■ **Required work**
Match the word "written". Return each line of the data below where it appears.

═══ Input ═══

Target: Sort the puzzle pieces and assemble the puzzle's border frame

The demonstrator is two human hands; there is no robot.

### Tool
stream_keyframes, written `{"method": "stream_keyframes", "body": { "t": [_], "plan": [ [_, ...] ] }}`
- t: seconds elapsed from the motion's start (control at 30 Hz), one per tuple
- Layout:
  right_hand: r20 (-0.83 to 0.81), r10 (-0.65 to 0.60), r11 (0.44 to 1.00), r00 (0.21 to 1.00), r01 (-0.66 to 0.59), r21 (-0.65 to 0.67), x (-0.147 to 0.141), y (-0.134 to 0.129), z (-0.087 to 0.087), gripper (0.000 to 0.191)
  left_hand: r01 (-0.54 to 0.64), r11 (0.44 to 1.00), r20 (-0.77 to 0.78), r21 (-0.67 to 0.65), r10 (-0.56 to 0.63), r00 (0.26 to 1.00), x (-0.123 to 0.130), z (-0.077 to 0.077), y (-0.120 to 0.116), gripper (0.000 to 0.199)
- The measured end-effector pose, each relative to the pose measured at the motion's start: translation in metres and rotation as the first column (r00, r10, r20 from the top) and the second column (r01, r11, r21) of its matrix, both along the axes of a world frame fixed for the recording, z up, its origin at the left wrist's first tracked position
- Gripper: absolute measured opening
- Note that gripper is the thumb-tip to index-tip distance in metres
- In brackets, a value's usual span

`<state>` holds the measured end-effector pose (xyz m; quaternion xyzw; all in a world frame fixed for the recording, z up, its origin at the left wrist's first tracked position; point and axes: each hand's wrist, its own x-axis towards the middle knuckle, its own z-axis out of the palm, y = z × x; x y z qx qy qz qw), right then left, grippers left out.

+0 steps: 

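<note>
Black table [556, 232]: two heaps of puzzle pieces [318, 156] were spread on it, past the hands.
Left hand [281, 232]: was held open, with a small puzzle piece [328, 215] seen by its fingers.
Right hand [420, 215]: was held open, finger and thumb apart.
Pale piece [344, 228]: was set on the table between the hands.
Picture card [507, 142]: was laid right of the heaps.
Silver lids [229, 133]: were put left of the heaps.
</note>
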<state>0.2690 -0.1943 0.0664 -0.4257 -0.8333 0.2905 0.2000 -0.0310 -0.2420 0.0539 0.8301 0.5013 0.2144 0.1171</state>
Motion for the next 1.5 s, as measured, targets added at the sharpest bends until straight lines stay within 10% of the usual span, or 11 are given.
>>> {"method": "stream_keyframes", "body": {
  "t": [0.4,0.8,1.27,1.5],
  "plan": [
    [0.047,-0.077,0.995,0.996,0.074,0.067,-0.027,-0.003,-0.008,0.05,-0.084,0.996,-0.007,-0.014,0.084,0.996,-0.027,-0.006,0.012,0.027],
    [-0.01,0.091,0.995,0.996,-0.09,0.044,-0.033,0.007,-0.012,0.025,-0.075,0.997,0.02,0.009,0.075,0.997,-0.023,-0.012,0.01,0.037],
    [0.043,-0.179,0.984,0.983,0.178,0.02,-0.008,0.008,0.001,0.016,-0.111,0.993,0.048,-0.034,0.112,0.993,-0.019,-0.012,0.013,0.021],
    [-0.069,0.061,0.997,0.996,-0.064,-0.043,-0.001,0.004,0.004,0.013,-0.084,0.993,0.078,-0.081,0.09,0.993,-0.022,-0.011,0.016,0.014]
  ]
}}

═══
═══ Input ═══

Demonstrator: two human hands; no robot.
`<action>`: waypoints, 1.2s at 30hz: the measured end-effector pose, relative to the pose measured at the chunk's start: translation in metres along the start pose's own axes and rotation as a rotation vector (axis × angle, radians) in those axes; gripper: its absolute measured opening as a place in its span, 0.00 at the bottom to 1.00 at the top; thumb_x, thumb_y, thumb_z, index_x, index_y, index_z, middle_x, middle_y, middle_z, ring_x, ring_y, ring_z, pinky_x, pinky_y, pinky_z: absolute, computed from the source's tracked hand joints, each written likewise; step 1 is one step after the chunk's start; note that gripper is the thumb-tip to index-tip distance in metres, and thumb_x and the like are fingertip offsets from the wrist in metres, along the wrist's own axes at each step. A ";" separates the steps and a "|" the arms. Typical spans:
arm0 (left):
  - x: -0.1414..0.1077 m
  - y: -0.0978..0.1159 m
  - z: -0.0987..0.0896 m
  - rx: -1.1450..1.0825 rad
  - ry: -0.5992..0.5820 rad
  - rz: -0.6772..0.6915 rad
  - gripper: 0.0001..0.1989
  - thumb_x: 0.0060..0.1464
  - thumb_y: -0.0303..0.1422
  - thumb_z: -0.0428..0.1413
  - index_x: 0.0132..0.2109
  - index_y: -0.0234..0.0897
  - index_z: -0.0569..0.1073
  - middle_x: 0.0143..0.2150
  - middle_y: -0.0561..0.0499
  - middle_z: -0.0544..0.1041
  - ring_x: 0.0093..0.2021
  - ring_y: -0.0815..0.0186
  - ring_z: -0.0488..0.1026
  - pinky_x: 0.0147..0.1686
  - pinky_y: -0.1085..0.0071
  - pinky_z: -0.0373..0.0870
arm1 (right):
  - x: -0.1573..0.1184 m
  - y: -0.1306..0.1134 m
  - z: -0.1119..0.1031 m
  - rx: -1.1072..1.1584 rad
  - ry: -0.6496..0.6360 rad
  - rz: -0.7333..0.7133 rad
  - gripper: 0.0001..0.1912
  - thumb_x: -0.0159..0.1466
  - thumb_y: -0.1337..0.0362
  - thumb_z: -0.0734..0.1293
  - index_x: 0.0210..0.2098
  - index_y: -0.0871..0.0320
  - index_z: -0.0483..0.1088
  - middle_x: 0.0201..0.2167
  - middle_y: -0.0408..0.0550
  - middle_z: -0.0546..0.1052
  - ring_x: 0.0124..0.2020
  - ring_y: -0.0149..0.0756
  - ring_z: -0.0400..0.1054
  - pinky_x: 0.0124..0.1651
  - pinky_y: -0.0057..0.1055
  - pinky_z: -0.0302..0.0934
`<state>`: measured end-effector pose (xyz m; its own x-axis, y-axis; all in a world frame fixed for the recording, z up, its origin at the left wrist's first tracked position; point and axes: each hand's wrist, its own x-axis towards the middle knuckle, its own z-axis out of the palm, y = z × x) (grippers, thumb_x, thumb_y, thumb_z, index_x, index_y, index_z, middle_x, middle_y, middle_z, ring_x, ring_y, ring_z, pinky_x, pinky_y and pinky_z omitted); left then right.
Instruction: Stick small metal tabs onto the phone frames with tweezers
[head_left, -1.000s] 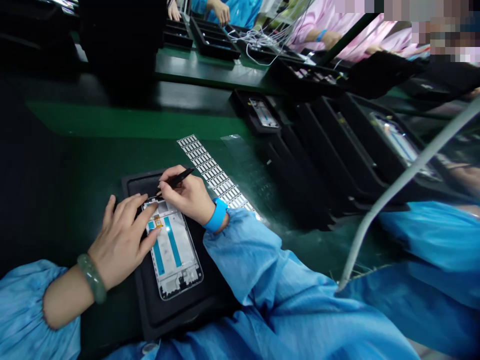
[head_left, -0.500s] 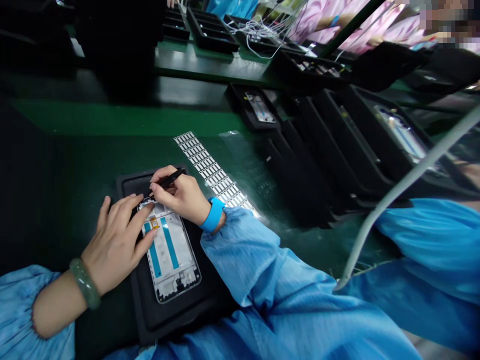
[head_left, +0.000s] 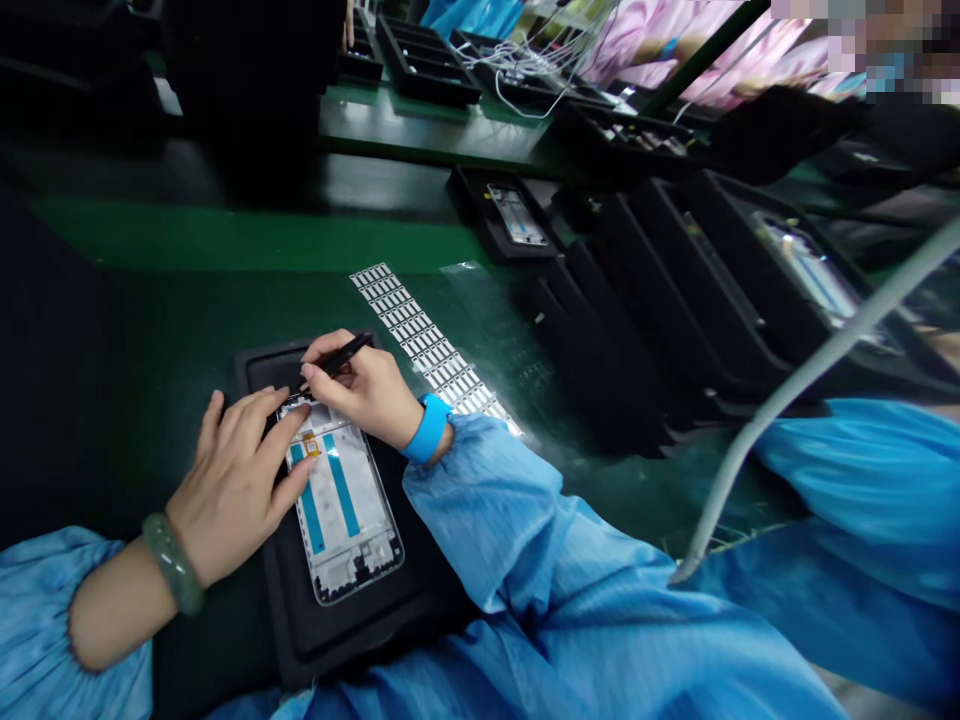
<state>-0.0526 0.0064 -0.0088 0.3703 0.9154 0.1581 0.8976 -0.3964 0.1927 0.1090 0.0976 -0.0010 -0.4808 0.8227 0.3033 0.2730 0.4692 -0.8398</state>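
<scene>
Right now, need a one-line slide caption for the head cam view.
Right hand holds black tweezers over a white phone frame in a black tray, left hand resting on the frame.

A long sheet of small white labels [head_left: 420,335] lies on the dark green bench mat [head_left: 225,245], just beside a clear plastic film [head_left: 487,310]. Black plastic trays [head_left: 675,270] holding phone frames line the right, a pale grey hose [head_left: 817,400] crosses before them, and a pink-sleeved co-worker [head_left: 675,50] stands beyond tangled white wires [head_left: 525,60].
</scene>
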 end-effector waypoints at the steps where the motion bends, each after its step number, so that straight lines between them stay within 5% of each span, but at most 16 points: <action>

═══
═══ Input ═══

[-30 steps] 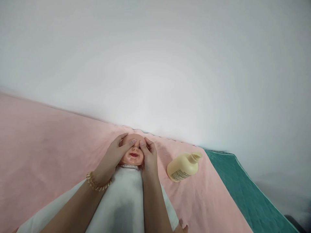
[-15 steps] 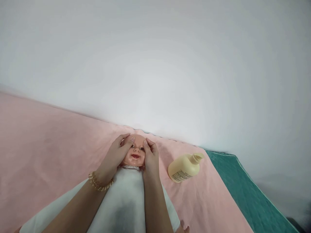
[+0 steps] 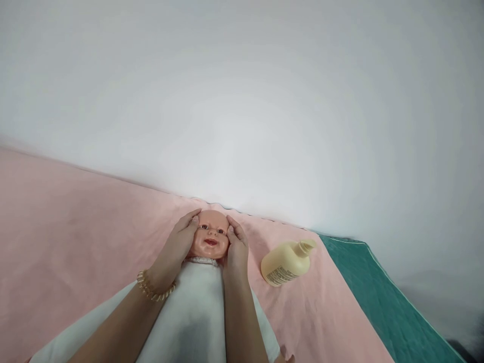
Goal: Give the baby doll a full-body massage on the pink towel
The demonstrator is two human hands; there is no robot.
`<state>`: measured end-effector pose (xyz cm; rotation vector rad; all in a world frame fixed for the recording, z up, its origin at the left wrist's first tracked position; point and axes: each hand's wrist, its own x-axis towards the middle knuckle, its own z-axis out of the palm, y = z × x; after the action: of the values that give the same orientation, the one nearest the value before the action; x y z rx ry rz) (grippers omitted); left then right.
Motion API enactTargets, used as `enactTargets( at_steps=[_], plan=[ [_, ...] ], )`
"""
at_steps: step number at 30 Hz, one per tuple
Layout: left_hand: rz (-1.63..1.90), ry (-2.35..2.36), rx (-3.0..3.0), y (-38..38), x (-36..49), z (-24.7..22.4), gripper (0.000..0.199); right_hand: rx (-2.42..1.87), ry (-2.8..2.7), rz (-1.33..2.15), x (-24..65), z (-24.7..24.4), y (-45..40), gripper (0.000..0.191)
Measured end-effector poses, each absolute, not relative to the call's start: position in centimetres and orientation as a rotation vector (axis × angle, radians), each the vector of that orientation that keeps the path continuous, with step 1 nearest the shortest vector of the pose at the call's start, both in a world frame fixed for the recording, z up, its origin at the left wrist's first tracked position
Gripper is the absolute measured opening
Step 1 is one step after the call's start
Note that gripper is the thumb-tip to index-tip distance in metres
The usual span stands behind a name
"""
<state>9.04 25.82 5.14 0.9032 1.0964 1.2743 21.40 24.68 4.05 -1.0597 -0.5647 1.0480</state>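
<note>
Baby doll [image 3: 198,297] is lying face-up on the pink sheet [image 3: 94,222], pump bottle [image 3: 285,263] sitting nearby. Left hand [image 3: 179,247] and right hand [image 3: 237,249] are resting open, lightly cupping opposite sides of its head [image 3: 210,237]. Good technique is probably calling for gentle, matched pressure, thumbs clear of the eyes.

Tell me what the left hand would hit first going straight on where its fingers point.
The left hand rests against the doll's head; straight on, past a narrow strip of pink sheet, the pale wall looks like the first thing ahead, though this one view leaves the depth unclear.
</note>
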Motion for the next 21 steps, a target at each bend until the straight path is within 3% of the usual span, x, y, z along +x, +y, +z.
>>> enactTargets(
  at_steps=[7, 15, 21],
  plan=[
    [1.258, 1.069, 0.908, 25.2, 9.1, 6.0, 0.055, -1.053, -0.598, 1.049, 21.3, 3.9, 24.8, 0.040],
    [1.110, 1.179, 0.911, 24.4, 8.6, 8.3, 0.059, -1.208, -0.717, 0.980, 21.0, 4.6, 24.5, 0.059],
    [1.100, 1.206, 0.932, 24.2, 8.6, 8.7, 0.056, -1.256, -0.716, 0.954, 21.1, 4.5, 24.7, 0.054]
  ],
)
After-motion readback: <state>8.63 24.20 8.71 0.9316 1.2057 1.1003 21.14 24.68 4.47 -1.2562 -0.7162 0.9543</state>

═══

■ **Result**
stream_keyframes, written `{"method": "stream_keyframes", "body": { "t": [_], "plan": [ [_, ...] ] }}`
`<action>`: waypoints, 1.2s at 30hz: the measured end-effector pose, relative to the pose measured at the chunk's start: translation in metres along the start pose's own axes and rotation as a rotation vector (axis × angle, radians) in those axes; gripper: its absolute measured opening as a place in its span, 0.00 at the bottom to 1.00 at the top; thumb_x, thumb_y, thumb_z, index_x, index_y, index_z, middle_x, middle_y, middle_z, ring_x, ring_y, ring_z, pinky_x, pinky_y, pinky_z: absolute, computed from the source's tracked hand joints, each written likewise; step 1 is one step after the chunk's start; note that gripper is the thumb-tip to index-tip distance in metres, and thumb_x and the like are fingertip offsets from the wrist in metres, along the wrist's own axes at each step. A ";" separates the steps and a "|" the arms. Typical spans:

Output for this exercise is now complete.